The local arm of Coca-Cola Co. will soon launch Maaza Aam Panna across the country after a 1,000-store test across three cities, according to the company’s spokesperson. Coca-Cola is also testing the market for flavoured powders because “research shows that Indians like adding rock salt to their soft drinks,” said the spokesperson. The company is currently distributing free samples of the powder, in three flavours—mint, jal jeera and ginger—in New Delhi and its environs. If the test marketing effort succeeds, Coca-Cola will launch this product, too, said the spokesperson.
In June, Rasna Private Ltd announced its foray into the soft drinks segment and its focus is on local flavours too. “Our research and development has shown us that our consumers prefer local flavours,” said Piruz Khambatta, Rasna’s chairman and managing director. Rasna currently makes preparatory drinks— consumers use concentrates supplied by the company to make the drink at home—that come in local flavours such as alphonso mango, khus and nimbu pani. People in towns and cities with populations less than 5,000 account for 40% of Rasna’s sales, said Khambatta, and “it’s important for us to offer them flavours they are familiar with.”
The experience of Dabur India Ltd and the Gujarat Cooperative Milk Marketing Federation (GCMMF), which sells products under the Amul brand, shows that there’s a market for Indianized drinks. Four years ago, Dabur launched Indian juice flavours such as guava and lychee to its portfolio. Last year, it added mousambi (sweet lime) and pomegranate to it. “It is the Indian flavours that are driving growth in our juice portfolio,” said a spokesperson for Dabur India. “The local flavours are growing at around 40% while the rest of the flavours are showing a 25% growth,” he added. Four years ago, GCMMF, too, launched the Amul Kool flavoured milk products in varieties such as kesar, rose, and elaichi, all perennial Indian favourites. In 2005, the company followed up with Amul Masti buttermilk. The use of words such as masti (fun, in Hindi) and kool (derived from cool), was meant to draw teenagers to the brand, said Jayen Mehta, assistant general manager, marketing, GCMMF. The cooperative’s beverages business clocks a turnover of Rs200 crore a year now, and much of it, according to Mehta, has to do with the popularity of the milk-based drinks.

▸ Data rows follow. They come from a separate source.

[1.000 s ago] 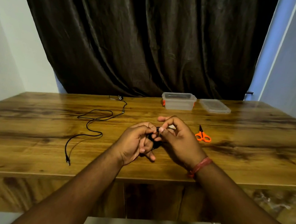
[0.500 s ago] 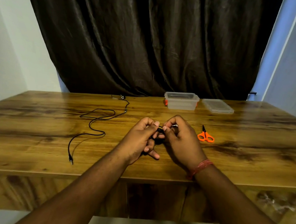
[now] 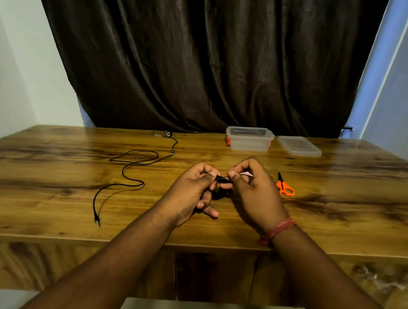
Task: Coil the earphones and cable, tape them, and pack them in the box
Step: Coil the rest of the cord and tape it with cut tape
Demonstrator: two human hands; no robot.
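Both hands, left (image 3: 191, 190) and right (image 3: 251, 194), grip a black coil (image 3: 221, 180) over the desk (image 3: 68, 190), the right also pinching tape (image 3: 245, 173), scissors (image 3: 284, 186) just beside.

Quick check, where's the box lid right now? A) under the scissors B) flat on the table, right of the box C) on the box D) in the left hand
B: the lid lies flat on the table just right of the open box, apart from it.
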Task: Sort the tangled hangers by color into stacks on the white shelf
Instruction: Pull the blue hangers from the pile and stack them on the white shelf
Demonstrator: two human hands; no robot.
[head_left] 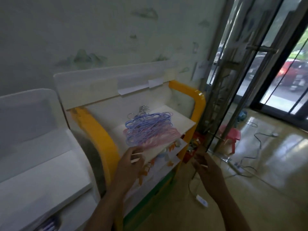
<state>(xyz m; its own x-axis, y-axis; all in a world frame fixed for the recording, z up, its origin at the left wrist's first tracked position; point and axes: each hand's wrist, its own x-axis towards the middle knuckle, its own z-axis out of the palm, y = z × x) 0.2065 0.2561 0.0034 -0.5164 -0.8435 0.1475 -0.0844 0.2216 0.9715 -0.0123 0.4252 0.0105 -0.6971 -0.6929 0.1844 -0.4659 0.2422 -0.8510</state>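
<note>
A tangled pile of blue and pink plastic hangers (148, 129) lies on the white shelf (181, 120). Both hands, left (131, 164) and right (207, 169), are loose and hold nothing.

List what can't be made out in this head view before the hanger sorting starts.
- Hanger pile, head view: motion blur and tangling hide the count of blue and pink hangers.
- Left hand and right hand: blurred; exact finger pose unclear.
- Lower shelf items: small, blurred, partly behind the white shelf.

Perhaps a shopfront: glass doors (273, 67), parked cars (293, 72) outside.
</note>
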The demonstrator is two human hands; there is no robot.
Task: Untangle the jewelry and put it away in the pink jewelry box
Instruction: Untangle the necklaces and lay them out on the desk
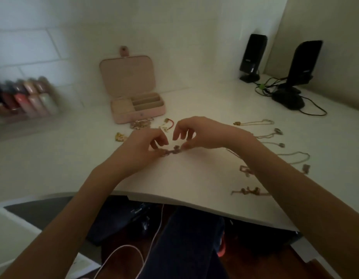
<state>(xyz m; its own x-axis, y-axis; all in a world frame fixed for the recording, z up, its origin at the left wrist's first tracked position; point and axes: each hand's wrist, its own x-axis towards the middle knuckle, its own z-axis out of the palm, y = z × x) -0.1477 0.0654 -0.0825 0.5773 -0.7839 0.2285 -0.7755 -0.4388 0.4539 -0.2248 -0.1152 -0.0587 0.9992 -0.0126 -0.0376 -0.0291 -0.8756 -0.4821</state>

PepsiCo’s local arm, too, launched variants of its Tropicana juice to suit local tastes. “We introduced juice blends and fruit fusions that have been created keeping in mind the Indian consumer’s liking and taste,” said Punita Lal, executive director, marketing, PepsiCo India Holdings Pvt. Ltd.
Focus on health
“Indians are more health-conscious today and when they are being provided healthier options in flavours they are familiar with, it is becoming their preferred choice,” said Mehta. Allegations of pesticide residue in colas and other carbonated drinks sold by companies such as Coca-Cola and PepsiCo turned customers off these drinks to other, seemingly healthy, options.
“Fortunately, the pesticide controversy took place in 2003, around the same time we were launching these flavoured milk-based drinks, so we benefited hugely from it,” said Mehta.
Analysts say the controversy also helped to create a new market segment in the country. “This is when the health and nutritional drink market began to pick up in India,” said Puneet Bansal, senior analyst, Data Monitor PLC.
The size of the entire carbonated soft drinks, branded juice and branded water market is around Rs8,200 crore. The soft drinks segment accounts for Rs6,000 crore of this, but is growing at 5%, while the branded juice market is worth Rs1,200 crore and growing at 25%.
“Both Coke and Pepsi have created a Rs6,000 crore carbonated segment which has at this point matured. So, both both companies are now fighting it out at the juice and water market, where we are seeing new flavours being introduced and a lot of innovation taking place,” said an executive at a soft drink company who did not wish to be identified.
“India is a heterogeneous country with lots of different flavours,” said Srinivas. “We can expect to see a lot more niche products developed to suit the specific needs of consumers and, along with it, we will see a lot of niche marketing practices around it.”